| ABOUT THIS TASK |
Select all lines in the records that include "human".
───
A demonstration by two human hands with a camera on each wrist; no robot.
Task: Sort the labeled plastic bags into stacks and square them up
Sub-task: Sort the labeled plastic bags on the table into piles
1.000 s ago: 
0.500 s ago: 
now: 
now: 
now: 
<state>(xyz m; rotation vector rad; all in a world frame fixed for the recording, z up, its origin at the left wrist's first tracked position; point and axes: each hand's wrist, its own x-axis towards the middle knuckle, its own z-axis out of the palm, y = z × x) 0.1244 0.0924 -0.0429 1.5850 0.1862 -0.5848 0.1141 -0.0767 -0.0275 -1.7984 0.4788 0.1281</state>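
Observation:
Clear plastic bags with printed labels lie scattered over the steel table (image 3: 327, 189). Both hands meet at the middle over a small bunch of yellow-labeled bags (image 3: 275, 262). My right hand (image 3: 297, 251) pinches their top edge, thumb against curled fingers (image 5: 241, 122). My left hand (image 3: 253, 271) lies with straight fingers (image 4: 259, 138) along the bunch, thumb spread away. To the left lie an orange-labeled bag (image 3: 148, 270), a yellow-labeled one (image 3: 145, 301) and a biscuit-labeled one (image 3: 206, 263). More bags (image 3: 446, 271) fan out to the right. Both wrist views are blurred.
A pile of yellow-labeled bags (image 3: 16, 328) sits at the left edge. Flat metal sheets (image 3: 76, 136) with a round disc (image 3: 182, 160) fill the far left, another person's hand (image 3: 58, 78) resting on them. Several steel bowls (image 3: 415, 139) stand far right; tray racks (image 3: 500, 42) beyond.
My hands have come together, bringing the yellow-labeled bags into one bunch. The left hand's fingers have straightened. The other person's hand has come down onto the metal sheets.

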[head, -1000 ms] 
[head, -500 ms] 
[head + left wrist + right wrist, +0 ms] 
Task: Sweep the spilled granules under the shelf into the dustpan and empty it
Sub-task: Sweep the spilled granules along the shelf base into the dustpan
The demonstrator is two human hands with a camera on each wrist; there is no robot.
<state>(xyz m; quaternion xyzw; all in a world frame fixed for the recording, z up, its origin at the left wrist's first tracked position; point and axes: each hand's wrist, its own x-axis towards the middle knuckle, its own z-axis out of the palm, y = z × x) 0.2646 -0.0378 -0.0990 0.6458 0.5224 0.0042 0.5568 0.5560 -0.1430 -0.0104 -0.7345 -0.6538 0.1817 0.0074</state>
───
| OUTPUT FOR THIS TASK |
A demonstration by two human hands with a camera on each wrist; no robot.
The demonstrator is two human hands with a camera on each wrist; there is no robot.

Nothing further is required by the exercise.